Print, from the listing below, the lines starting at the line containing "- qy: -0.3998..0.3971" and ending at the line containing "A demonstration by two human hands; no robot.", exactly as they stand, and print nothing else.

━━━━━━━━

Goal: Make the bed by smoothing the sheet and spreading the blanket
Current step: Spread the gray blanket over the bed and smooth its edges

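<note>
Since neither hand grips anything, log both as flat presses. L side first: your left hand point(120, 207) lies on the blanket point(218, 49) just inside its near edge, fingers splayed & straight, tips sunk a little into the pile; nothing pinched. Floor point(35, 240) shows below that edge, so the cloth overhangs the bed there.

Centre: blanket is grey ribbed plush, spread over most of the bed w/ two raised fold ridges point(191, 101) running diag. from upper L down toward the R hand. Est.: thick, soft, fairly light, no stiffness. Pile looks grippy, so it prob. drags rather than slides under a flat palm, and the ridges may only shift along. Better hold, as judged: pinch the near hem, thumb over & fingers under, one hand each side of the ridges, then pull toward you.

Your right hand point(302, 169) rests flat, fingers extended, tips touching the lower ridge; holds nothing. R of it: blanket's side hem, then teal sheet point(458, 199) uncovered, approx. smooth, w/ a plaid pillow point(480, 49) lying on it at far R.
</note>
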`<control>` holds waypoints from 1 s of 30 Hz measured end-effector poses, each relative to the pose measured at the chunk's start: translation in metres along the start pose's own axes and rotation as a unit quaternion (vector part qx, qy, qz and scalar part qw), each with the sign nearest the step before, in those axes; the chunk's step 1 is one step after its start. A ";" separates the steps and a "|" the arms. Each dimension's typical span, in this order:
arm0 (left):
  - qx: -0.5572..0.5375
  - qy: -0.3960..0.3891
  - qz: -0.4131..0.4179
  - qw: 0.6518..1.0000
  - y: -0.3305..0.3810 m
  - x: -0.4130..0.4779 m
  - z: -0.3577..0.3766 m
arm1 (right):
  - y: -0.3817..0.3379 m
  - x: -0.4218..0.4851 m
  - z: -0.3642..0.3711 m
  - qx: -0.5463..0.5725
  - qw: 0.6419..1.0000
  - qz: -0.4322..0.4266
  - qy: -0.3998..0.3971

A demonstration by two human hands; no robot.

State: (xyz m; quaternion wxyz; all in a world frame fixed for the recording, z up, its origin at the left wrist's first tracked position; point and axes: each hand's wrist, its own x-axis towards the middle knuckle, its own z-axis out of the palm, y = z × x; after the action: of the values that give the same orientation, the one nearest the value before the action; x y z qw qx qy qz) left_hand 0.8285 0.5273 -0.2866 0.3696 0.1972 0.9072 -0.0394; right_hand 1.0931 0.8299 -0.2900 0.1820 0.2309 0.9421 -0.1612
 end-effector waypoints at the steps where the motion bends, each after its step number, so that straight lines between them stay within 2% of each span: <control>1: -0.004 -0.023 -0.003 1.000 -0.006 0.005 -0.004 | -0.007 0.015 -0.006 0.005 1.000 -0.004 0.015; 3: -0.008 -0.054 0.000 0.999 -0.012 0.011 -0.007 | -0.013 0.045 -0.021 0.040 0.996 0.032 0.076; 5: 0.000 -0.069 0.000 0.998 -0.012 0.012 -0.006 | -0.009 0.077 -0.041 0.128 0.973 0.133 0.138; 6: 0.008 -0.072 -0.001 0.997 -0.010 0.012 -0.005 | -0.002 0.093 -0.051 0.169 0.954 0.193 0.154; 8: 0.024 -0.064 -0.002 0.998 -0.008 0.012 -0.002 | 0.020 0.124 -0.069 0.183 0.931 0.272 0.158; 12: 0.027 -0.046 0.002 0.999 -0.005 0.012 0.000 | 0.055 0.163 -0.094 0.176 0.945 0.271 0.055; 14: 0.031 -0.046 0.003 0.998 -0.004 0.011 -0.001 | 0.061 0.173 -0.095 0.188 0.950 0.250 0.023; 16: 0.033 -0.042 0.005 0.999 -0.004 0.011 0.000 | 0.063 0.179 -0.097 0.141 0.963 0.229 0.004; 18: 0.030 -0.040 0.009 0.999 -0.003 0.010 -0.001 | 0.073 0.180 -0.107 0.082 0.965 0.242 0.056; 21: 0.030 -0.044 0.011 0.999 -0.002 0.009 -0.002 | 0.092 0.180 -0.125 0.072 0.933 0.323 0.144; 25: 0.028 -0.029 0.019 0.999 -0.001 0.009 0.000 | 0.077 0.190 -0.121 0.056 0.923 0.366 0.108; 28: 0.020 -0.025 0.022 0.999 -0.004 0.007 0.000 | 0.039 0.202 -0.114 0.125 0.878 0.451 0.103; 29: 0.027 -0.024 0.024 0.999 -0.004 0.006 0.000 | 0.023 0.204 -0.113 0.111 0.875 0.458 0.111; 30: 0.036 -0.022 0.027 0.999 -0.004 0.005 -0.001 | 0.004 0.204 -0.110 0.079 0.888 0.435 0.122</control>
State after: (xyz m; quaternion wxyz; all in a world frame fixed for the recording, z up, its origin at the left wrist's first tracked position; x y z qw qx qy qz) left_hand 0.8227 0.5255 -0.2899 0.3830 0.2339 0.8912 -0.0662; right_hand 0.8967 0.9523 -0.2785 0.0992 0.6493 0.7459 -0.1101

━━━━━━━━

Output of the task:
  - qy: -0.3998..0.3971

A demonstration by two human hands; no robot.

No more output remains.